Não houve meses de peregrinação. Em menos de duas semanas Dona Dionísia descobriu que o excesso de água oxigenada estava decompondo a carne em torno da ferida, fazendo-a crescer. As larvas nasciam disso e comiam a carne decomposta. Dona Dionísia também descobriu que o Jô era alérgico a mercúrio. Substituiu a água oxigenada por sabão de coco, eliminou o mercúrio e outros medicamentos que julgava excessivos e desnecessários e determinou: “Duas veis por mês vocês vêm aqui só pra eu vê como vão as coisa. Leva esse rolo de gaze, esses negocinho aqui, e compra sabão de coco. Três veis por dia você vai lavar bem a ferida, usando sabão de coco, enrolar o gaze, e pelo amor de Deus, meu filho; nenhuma sujeira nesse local!”. Com a esperança já instalada no coração, o Jô seguiu as recomendações e com menos de quatro meses a perna só tinha uma cicatriz... Uma cicatriz que até hoje é vista, quando a perna está exposta. Tudo não passou de um sofrimento sem sentido, por causa da falta de compromisso com o próximo, por parte dos profissionais que até então eram procurados. Todos tinham preguiça, má vontade, acomodação profissional, e, sobretudo, nenhum compromisso com o ser humano.
Aquela cicatriz que ainda existe, não é a única que o Jô carrega. Muitas outras estão por dentro e pairam nas lembranças de nossa infância; nossa adolescência. Todos nós carregamos muitas cicatrizes de uma história da qual às vezes queremos duvidar, quando a recordamos nos pormenores. O Jô, entretanto, foi quem mais sentiu nos ombros o peso dessa história e foi o que mais tomou para si a responsabilidade de se pôr ao lado de nossa mãe na luta pela sobrevivência de toda a família. Houve fases em que a nossa mãe, por mais que corresse de uma casa para outra, fazendo intermináveis diárias para nos manter, não teria conseguido sozinha. Sem nosso irmão mais velho. Eu tinha minhas virações, mas obedecia aos limites do meu corpo e aos limites impostos pelos moleques mais velhos, os marmanjos infiltrados e temidos nas ruas. Jamais corri todos os riscos necessários à ousadia para vender mais e conquistar os espaços que só eram viáveis para os que não mediam as consequências e não aceitavam que alguém lhes dissesse que aquela rua ou praça, que aquele prédio público, trem, rodoviária ou ônibus era seu.
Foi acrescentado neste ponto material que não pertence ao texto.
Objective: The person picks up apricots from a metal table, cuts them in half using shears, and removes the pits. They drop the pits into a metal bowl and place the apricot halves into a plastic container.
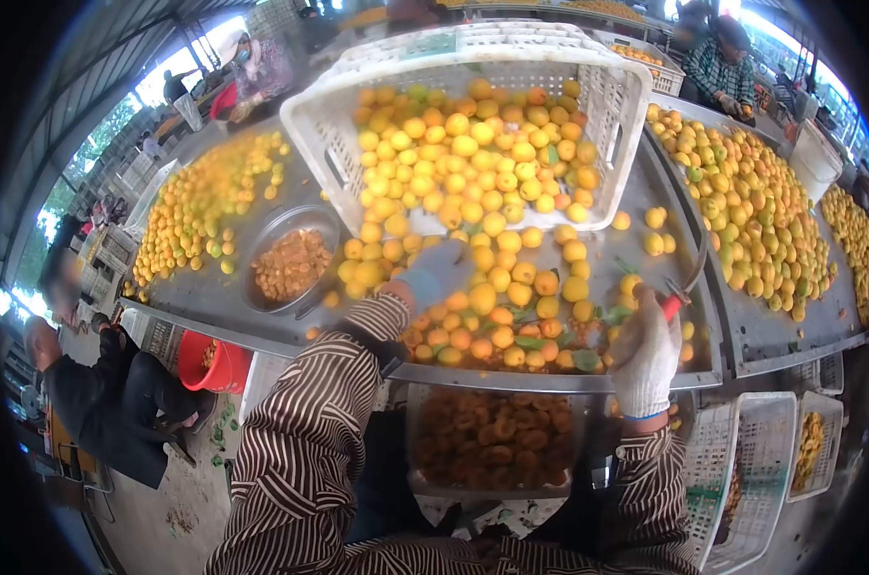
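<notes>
My left hand [438, 274], in a blue-grey glove, reaches over the yellow-orange apricots [500, 280] spread on the metal table. It is smeared, so its fingers and anything in them do not show clearly. In a white knitted glove, my right hand [645, 355] closes around a red-handled tool [672, 307] with a curved metal part, near the table's right front. A tipped white plastic crate [631, 125] opens toward me, its apricots spilling onto the table. Left of my left hand sits a metal bowl [262, 230] of orange pitted fruit pieces [292, 265].
Beneath the table edge, a crate holds dark orange fruit halves [492, 436]. A red bucket [201, 362] stands at the lower left, and white crates [755, 479] at the lower right. More apricots [751, 220] lie on the right-hand table. Other people work around the tables.
</notes>
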Available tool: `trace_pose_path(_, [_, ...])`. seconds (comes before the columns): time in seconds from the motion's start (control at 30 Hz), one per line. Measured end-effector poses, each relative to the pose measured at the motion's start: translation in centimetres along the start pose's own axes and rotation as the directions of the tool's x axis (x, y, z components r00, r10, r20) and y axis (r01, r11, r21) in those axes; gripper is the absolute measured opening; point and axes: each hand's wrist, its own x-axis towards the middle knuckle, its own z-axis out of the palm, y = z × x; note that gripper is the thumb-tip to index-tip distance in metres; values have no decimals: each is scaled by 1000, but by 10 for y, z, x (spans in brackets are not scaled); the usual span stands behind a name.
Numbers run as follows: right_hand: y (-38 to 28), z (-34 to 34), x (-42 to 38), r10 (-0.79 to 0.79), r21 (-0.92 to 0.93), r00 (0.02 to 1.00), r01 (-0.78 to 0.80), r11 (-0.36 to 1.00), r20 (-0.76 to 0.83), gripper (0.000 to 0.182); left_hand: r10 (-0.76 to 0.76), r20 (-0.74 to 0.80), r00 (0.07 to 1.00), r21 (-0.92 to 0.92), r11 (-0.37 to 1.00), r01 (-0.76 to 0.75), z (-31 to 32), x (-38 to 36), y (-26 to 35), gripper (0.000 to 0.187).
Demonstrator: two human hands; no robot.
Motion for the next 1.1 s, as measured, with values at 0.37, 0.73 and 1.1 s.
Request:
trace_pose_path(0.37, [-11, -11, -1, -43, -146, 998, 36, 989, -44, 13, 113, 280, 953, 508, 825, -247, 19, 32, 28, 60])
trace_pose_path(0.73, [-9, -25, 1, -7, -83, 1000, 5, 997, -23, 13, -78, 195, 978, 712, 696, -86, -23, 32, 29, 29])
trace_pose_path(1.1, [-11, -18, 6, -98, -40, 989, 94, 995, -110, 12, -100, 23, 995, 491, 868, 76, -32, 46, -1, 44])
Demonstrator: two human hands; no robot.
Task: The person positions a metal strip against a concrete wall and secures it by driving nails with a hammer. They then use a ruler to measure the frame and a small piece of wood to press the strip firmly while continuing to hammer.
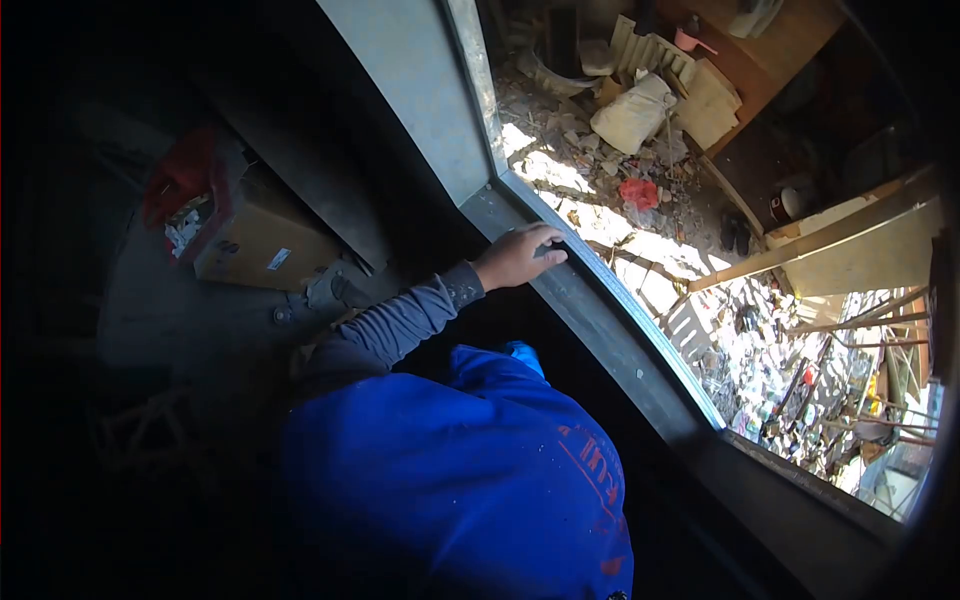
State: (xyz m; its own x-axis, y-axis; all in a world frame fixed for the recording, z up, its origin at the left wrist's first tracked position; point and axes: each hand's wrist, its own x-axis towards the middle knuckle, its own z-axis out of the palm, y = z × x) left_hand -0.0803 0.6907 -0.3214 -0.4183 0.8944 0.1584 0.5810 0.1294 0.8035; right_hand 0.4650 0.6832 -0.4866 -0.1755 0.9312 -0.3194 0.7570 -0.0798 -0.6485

Devemos muito ao Jô. Todos nós. E nas longas conversas que sempre tive com nossa mãe, depois do início da minha maturidade, ela sempre recordava muitas aventuras, o sofrimento, a vitória sobre a fome, as doenças e tudo o mais. Naquelas conversas, eu sempre vi que seus olhos brilhavam de gratidão quando ela falava das loucuras que o Jô fez, em nome do não que sempre disse às dores daqueles anos... Cicatrizes... Da ferida na perna, das feridas em nossos corações, dos nossos anos mais verdes, e a cicatriz da saudade; a falta que nossa mãe nos faz... Mas ela nos fez felizes. Ensinou-nos a superar. A sobreviver. A sair do poço mais fundo que se apresente. Soube nos prover de valores essenciais ao ser humano, como a honestidade, o trabalho e a não desistência. Somos felizes, porque acima de tudo, fomos nós que tivemos a riqueza e honra de sermos filhos de nossa mãe.